• TASK OBJECTIVE:
The full listing, copied exactly, is the required output.

• DATA SECTION:
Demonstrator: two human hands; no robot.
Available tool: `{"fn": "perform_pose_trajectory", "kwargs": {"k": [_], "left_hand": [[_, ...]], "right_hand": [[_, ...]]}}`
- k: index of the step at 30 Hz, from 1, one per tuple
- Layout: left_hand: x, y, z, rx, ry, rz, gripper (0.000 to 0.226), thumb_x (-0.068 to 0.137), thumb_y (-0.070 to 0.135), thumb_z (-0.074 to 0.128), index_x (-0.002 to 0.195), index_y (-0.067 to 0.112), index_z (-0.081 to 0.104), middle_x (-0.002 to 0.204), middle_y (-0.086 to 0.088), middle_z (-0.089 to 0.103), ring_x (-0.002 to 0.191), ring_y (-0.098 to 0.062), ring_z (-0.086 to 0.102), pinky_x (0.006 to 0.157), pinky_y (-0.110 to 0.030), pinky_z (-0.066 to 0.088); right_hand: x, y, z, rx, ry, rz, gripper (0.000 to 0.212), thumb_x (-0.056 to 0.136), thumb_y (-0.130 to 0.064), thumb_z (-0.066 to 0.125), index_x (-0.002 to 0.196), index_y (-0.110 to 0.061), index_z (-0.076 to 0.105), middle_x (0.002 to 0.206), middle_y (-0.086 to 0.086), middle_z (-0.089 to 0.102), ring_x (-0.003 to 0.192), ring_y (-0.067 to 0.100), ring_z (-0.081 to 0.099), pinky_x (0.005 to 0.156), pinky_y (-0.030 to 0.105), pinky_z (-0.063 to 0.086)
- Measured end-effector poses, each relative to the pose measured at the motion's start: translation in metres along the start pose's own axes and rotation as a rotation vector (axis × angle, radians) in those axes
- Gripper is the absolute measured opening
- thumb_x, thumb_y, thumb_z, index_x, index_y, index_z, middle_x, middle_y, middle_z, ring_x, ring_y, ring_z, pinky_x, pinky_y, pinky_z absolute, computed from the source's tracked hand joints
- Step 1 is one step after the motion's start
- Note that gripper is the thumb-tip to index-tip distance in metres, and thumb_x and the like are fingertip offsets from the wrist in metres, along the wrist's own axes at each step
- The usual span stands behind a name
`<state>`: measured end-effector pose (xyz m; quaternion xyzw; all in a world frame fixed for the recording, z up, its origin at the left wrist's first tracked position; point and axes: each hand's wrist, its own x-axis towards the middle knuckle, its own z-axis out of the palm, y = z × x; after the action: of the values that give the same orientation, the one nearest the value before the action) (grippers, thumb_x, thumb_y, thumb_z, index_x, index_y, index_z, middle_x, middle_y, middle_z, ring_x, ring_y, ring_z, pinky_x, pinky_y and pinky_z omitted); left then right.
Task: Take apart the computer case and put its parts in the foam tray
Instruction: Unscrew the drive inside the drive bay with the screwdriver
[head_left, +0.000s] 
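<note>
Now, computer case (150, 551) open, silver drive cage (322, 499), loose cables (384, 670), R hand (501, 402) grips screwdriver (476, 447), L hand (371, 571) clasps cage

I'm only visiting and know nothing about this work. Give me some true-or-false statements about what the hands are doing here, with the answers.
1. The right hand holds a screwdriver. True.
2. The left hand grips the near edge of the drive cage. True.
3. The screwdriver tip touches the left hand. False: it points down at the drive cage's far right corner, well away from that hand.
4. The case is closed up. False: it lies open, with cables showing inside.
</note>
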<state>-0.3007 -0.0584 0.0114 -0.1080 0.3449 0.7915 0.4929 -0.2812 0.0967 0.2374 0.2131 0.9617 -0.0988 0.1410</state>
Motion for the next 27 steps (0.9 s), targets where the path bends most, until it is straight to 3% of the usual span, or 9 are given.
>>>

• RESULT BELOW:
Demonstrator: two human hands; no robot.
Available tool: `{"fn": "perform_pose_trajectory", "kwargs": {"k": [_], "left_hand": [[_, ...]], "right_hand": [[_, ...]]}}`
- k: index of the step at 30 Hz, from 1, one per tuple
- Layout: left_hand: x, y, z, rx, ry, rz, gripper (0.000 to 0.226), thumb_x (-0.068 to 0.137), thumb_y (-0.070 to 0.135), thumb_z (-0.074 to 0.128), index_x (-0.002 to 0.195), index_y (-0.067 to 0.112), index_z (-0.081 to 0.104), middle_x (-0.002 to 0.204), middle_y (-0.086 to 0.088), middle_z (-0.089 to 0.103), ring_x (-0.002 to 0.191), ring_y (-0.098 to 0.062), ring_z (-0.086 to 0.102), pinky_x (0.006 to 0.157), pinky_y (-0.110 to 0.030), pinky_z (-0.066 to 0.088); right_hand: x, y, z, rx, ry, rz, gripper (0.000 to 0.212), thumb_x (-0.056 to 0.136), thumb_y (-0.130 to 0.064), thumb_z (-0.066 to 0.125), index_x (-0.002 to 0.196), index_y (-0.110 to 0.061), index_z (-0.076 to 0.105), middle_x (0.002 to 0.206), middle_y (-0.086 to 0.086), middle_z (-0.089 to 0.102), ring_x (-0.003 to 0.192), ring_y (-0.067 to 0.100), ring_z (-0.081 to 0.099), pinky_x (0.005 to 0.156), pinky_y (-0.030 to 0.105), pinky_z (-0.063 to 0.086)
- Measured end-effector poses, each relative to the pose measured at the motion's start: translation in metres along the start pose's own axes and rotation as a rotation vector (axis × angle, radians) in those axes
- Gripper is the absolute measured opening
- thumb_x, thumb_y, thumb_z, index_x, index_y, index_z, middle_x, middle_y, middle_z, ring_x, ring_y, ring_z, pinky_x, pinky_y, pinky_z absolute, computed from the source's tracked hand joints
- Step 1 is one step after the motion's start
- Note that gripper is the thumb-tip to index-tip distance in metres, and thumb_x and the like are fingertip offsets from the wrist in metres, along the wrist's own axes at each step
- The usual span stands behind a name
`<state>`: measured end-effector pose (xyz m; quaternion xyzw; all in a world frame fixed for the recording, z up, its origin at the left wrist's first tracked position; point and axes: each hand's wrist, its own x-axis towards the middle knuckle, its own z-axis out of the palm, y = z × x; after the action: of the values that give the same orientation, the one nearest the value before the action) (grippers, thumb_x, thumb_y, thumb_z, index_x, index_y, index_z, middle_x, middle_y, middle_z, ring_x, ring_y, ring_z, pinky_x, pinky_y and pinky_z omitted); left then right.
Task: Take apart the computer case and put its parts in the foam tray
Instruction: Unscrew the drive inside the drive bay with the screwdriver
[head_left, +0.000s] 
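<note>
Now, computer case (150, 551) open, silver drive cage (322, 499), loose cables (384, 670), R hand (501, 402) grips screwdriver (476, 447), L hand (371, 571) clasps cage

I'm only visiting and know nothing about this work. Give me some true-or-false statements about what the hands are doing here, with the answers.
1. The right hand holds a screwdriver. True.
2. The left hand grips the near edge of the drive cage. True.
3. The screwdriver tip touches the left hand. False: it points down at the drive cage's far right corner, well away from that hand.
4. The case is closed up. False: it lies open, with cables showing inside.
</note>
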<state>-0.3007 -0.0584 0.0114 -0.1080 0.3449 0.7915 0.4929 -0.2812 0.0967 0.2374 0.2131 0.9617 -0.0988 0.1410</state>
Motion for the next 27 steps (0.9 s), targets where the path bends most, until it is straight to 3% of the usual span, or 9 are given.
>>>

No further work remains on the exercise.